As Raz Yosef notes in "Beyond Flesh: Queer Masculinities and Nationalism in Israeli Cinema" (Rutgers University Press), "In fin-de-siècle anti-Semitic scientific-medical discourse, the male Jew's body was associated with diseases, madness, degeneracy, sexual perversity, and 'femininity,' as well as with homosexuality . . . . Thinkers such as Theodor Herzl and Max Nordau were convinced that the invention of a physically stronger, healthier heterosexual 'Jewry of Muscles' would not only overcome the stereotype of the Jewish male as a homosexual, but also would solve the economic, political, and national problems of the Jewish people."

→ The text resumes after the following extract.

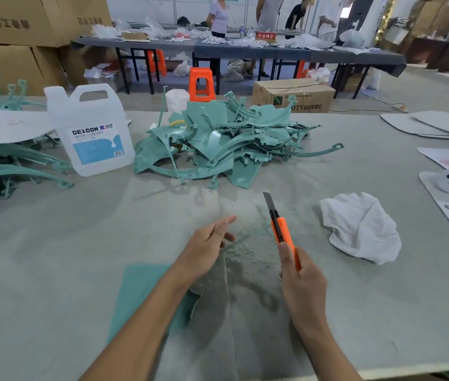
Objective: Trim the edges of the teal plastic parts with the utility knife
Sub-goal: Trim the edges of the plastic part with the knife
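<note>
Showing no cut in hand: right hand [303, 284] wrapped round knife [282, 232], blade out, touching nothing; left hand [204, 250] loose-fingered, possibly on a sliver; one part [138, 292] under left forearm, pile [218, 144] beyond; next move likely seating a part.

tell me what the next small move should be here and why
Probably reach the left hand forward to take one piece from the pile of teal plastic parts. That hand looks open and holds no part, while the right hand grips the utility knife with its blade out.
</note>
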`<state>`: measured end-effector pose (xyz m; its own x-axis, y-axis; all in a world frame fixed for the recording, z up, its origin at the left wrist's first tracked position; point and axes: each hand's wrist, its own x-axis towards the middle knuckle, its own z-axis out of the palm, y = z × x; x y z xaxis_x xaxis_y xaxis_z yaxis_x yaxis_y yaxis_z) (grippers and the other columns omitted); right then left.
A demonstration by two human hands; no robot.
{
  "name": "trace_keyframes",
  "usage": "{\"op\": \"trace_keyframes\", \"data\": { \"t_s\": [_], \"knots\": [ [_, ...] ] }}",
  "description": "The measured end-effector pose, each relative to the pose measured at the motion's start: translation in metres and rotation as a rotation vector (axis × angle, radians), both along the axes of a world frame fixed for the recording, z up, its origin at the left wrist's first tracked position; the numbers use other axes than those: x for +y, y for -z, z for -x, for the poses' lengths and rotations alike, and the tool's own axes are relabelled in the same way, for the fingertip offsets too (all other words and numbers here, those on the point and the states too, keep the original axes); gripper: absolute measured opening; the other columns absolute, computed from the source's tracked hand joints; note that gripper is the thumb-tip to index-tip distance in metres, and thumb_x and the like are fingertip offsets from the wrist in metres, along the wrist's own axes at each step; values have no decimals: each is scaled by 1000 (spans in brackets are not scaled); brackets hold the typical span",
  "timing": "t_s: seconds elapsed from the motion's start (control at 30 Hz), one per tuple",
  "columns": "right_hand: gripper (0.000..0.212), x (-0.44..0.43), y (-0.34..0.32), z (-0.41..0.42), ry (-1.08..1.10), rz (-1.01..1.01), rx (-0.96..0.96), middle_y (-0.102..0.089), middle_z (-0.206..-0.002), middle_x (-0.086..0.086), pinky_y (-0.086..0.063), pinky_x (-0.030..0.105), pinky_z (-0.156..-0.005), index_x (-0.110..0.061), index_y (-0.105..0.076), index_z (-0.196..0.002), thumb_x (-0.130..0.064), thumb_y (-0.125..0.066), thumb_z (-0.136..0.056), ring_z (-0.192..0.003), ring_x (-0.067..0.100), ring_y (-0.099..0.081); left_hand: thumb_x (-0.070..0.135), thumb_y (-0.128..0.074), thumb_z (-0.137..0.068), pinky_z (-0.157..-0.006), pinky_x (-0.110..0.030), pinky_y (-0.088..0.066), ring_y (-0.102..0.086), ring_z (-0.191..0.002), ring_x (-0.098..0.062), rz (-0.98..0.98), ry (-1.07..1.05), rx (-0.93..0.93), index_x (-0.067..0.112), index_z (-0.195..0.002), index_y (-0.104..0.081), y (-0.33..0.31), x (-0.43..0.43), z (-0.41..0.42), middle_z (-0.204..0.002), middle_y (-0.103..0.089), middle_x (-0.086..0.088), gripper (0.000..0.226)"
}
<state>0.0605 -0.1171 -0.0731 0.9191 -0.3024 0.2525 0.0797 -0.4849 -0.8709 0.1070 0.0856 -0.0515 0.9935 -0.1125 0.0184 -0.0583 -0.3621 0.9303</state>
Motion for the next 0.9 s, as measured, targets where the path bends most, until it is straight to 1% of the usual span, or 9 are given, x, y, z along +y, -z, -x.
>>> {"op": "trace_keyframes", "data": {
  "t_s": [0.07, 0.13, 0.2, 0.3, 0.43, 0.57, 0.67, 0.8, 0.9],
  "knots": [
    [49, 0, 0, 1, -4, 0, -8, -58, -60, 6, -41, 24, -56, -26, -51, -67, -67, -40, -91, -58, 15, -53, 43, -36, -105, -81, -26, -56, -62, -91, -8, 61, -47, -15, 41, -131, -54, -3, -1, 0, -103, -69, 11, 31],
    [50, -1, 0, 1, -11, 10, -10, -58, -61, 6, -41, 22, -57, -25, -50, -67, -66, -40, -92, -59, 15, -54, 41, -45, -103, -77, -24, -55, -60, -75, 0, 94, -148, -78, 29, -122, -66, -15, -1, 2, -96, -71, 14, 31],
    [52, -2, 1, 1, -5, 16, -8, -59, -61, 5, -41, 21, -58, -22, -51, -69, -66, -40, -95, -60, 14, -55, 42, -54, -99, -70, -16, -49, -58, -64, 6, 82, -269, -184, 25, -96, -75, -34, 7, 5, -77, -69, 20, 28],
    [50, -3, 2, 1, 28, 5, -23, -62, -66, 1, -40, 19, -54, -24, -55, -76, -67, -39, -97, -61, 10, -57, 56, -51, -96, -75, -21, -42, -59, -86, 5, -155, -399, -317, 30, -65, -68, -62, 34, 26, -80, -66, 18, 44],
    [45, -2, 3, 0, 91, -84, -17, -66, -71, -12, -48, 34, -60, -30, -60, -83, -67, -39, -97, -59, 7, -62, 83, -31, -83, -71, -27, -43, -54, -80, -1, -557, -271, -119, 34, -84, -57, -62, 69, 96, -82, -59, 18, 56],
    [49, -3, 3, 2, 126, -171, -45, -66, -71, -6, -54, 49, -63, -27, -60, -86, -70, -39, -96, -60, 17, -63, 101, -7, -56, -108, -35, -31, -27, -132, -11, -918, -47, 229, 45, -125, -36, -28, 72, 149, -137, -33, 19, 93],
    [43, -1, -2, 5, 124, -236, -91, -66, -74, -2, -55, 56, -62, -35, -57, -105, -74, -45, -91, -62, 22, -64, 90, -21, -74, -115, -34, -22, -8, -143, -11, -955, -58, 195, 45, -149, -22, -8, 70, 149, -155, -14, 14, 87],
    [24, 4, -5, 12, 135, -208, -134, -70, -77, -10, -56, 48, -59, -47, -50, -104, -67, -53, -90, -57, 12, -65, 72, -34, -92, -111, -34, -27, -25, -138, -18, -970, -217, 5, 42, -149, -38, 8, 67, 109, -153, -33, 8, 64],
    [24, 9, -6, 18, 48, -35, -176, -65, -69, -11, -51, 23, -65, -43, -55, -102, -62, -53, -87, -62, 4, -62, 73, -30, -93, -112, -35, -25, -24, -140, -23, -986, -210, -36, 42, -150, -38, 14, 61, 63, -156, -31, 1, 65]
  ]
}}
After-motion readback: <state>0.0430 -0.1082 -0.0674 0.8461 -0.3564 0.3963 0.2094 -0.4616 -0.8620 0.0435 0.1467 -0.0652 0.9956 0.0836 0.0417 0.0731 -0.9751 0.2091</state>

If this wasn't enough to overcome, you have the Haredim, the ultra-Orthodox Jews, who equate homosexual acts with going down on Satan. In fact, in a run-up to the Gay Pride parade held in Jerusalem this past Thursday, Associated Press reported that "a 32-year-old ultra-Orthodox man [was] caught carrying a homemade explosive device. Under questioning, the man said he had planned to plant the explosive along the parade route." (Two years ago a religious youth stabbed three marchers.)
In this chaotic atmosphere, Fox has explored gay love within the military and homophobia within the Israeli intelligence agency with warmth, wit, and applaudable plotting, dynamic acting, and sterling technique.
Now with "The Bubble," Fox's focus in on three young Israeli peaceniks who are horny, affable roommates residing in a crowded Tel Aviv apartment.
Noam (Ohad Knoller) is just back from army reserve duty, where at a West Bank blockade a Muslim woman gave birth to a stillborn after being harassed by Israeli guards. Horrified by what he witnessed, this passive, gay hunk who works in a record store is still not shaken up enough to revamp his daily routine.
Lulu (Daniela Wircer) is a beautiful, acid-tongued, long-tressed, Sex-and-the-City wannabe who keeps winding up with the wrong man. She earns her keep in a bath products boutique where she lets out her orgasmic frustrations on her customers.
Finally, there's Yali (Alon Friedmann), a pleasantly insecure queer boy, who secretly has the hots for Noam, but settles for substitutes. He manages a trendy eatery run by two lesbians where he gets to date waiter applicants.
The three together, with their continual banter about sexual woes, Take That and Morrissey, plus attire dilemmas, could be situated in any major cosmopolitan metropolis.
That is until Ashraf (Yousef Sweid) shows up at their door. This Palestinian heartthrob is returning Noam's accidentally dropped identity card, which he'd lost at the aforementioned blockade. The two fall instantly into couplehood:
"So that's how Jews kiss."
"So that's how Arabs do it."
Ashraf moves in, illegally, starts waitering for Yali, and does his best to keep his Arab identity secret from the authorities.
All is well, until politics rears its ugly head with suicide bombers, Israeli soldiers' stray bullets, and the butting in of a world that is massively ill fit for true love.
Yet until the highly controversial ending which might have you slugging it out with your fellow audience members about its appropriateness, "The Bubble" is a delicious, often sparklingly funny, always immeasurably resonant account of what it is to be youthful and humane in a situation that is an affront to beneficent sensibilities.
"The Bubble" was a highlight of both the Seattle International and Tribeca Film Festivals.